Give back the whole listing exactly as written, leaving out each picture.

________________________________________

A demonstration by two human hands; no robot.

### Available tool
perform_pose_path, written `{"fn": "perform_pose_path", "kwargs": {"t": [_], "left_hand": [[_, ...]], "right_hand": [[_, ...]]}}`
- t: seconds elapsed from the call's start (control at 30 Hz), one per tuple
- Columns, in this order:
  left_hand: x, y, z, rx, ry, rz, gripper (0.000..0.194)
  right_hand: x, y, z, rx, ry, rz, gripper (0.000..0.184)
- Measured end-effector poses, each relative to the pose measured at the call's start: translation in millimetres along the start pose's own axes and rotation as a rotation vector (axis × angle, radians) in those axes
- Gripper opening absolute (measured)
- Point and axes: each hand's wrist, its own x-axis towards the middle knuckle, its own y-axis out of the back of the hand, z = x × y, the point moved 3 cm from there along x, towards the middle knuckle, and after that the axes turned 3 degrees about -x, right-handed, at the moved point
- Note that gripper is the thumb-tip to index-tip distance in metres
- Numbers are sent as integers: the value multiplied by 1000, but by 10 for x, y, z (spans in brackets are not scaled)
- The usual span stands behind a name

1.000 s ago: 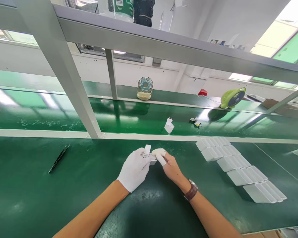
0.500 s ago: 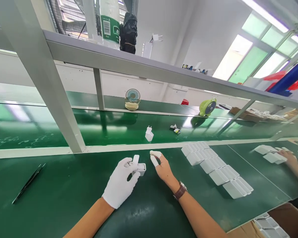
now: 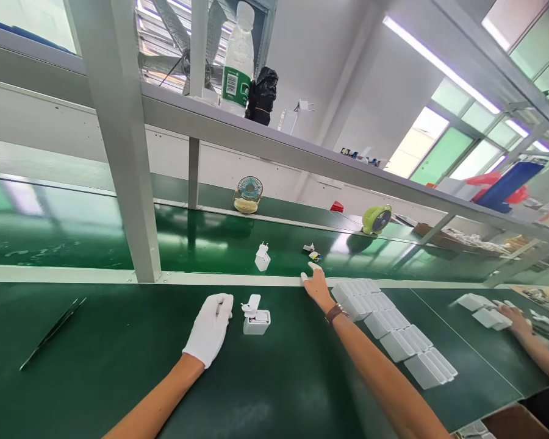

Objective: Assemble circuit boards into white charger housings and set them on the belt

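My left hand (image 3: 210, 329), in a white glove, lies on the green bench with its fingers loose and nothing in them. Just to its right stands a small white charger housing (image 3: 257, 321) with a flap sticking up. My right hand (image 3: 315, 281), bare with white cots on the fingertips, is stretched out to the bench's far edge with fingers extended and holds nothing. Its fingertips point at some small parts (image 3: 312, 252) on the conveyor belt (image 3: 201, 241). A white plug adapter (image 3: 262, 258) stands on the belt to their left.
Rows of white housings (image 3: 388, 320) lie to my right. Black tweezers (image 3: 52, 332) lie at far left. Two small fans (image 3: 247, 195) (image 3: 377, 219) stand beyond the belt. A grey post (image 3: 128, 183) carries a shelf with a bottle (image 3: 238, 58). Another person's hand (image 3: 515, 317) works at far right.
Both hands let go of the white housing, which now stands on the bench. My right hand reached forward toward the belt; my left hand drew back. The view swung up and right.
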Motion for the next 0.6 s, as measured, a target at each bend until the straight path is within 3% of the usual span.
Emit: {"fn": "perform_pose_path", "kwargs": {"t": [0.17, 0.4, 0.6], "left_hand": [[4, -24, -39, 12, -34, -46, 45], [64, -64, -39, 32, -31, -140, 37], [64, -77, 13, 81, -47, -167, 35]], "right_hand": [[328, -191, 214, -133, -79, 24, 41], [695, -409, 389, -196, -154, 60, 42], [934, -519, 484, -175, -158, 14, 42]]}}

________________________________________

Expected answer =
A demonstration by two human hands; no robot.

### Available tool
perform_pose_path, written `{"fn": "perform_pose_path", "kwargs": {"t": [_], "left_hand": [[_, ...]], "right_hand": [[_, ...]]}}`
- t: seconds elapsed from the call's start (control at 30 Hz), one per tuple
- Columns, in this order:
  left_hand: x, y, z, rx, ry, rz, gripper (0.000..0.194)
  right_hand: x, y, z, rx, ry, rz, gripper (0.000..0.184)
- Measured end-effector poses, each relative to the pose measured at the call's start: translation in millimetres along the start pose's own axes and rotation as a rotation vector (axis × angle, radians) in those axes
- Gripper opening absolute (measured)
- Point and axes: each hand's wrist, its own x-axis towards the middle knuckle, its own y-axis out of the back of the hand, z = x × y, the point moved 3 cm from there along x, towards the middle knuckle, and after that the axes turned 3 degrees about -x, right-handed, at the moved point
- Note that gripper is the thumb-tip to index-tip distance in metres
- Numbers are sent as integers: the value multiplied by 1000, but by 10 for x, y, z (spans in brackets are not scaled)
- The usual span stands behind a name

1.000 s ago: 
0.500 s ago: 
now: 

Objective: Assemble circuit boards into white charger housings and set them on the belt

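My left hand (image 3: 210, 329), in a white glove, lies on the green bench with its fingers loose and nothing in them. Just to its right stands a small white charger housing (image 3: 257, 321) with a flap sticking up. My right hand (image 3: 315, 281), bare with white cots on the fingertips, is stretched out to the bench's far edge with fingers extended and holds nothing. Its fingertips point at some small parts (image 3: 312, 252) on the conveyor belt (image 3: 201, 241). A white plug adapter (image 3: 262, 258) stands on the belt to their left.
Rows of white housings (image 3: 388, 320) lie to my right. Black tweezers (image 3: 52, 332) lie at far left. Two small fans (image 3: 247, 195) (image 3: 377, 219) stand beyond the belt. A grey post (image 3: 128, 183) carries a shelf with a bottle (image 3: 238, 58). Another person's hand (image 3: 515, 317) works at far right.
Both hands let go of the white housing, which now stands on the bench. My right hand reached forward toward the belt; my left hand drew back. The view swung up and right.
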Motion for the next 0.6 s, as measured, a target at each bend until the straight path is within 3% of the usual span.
Emit: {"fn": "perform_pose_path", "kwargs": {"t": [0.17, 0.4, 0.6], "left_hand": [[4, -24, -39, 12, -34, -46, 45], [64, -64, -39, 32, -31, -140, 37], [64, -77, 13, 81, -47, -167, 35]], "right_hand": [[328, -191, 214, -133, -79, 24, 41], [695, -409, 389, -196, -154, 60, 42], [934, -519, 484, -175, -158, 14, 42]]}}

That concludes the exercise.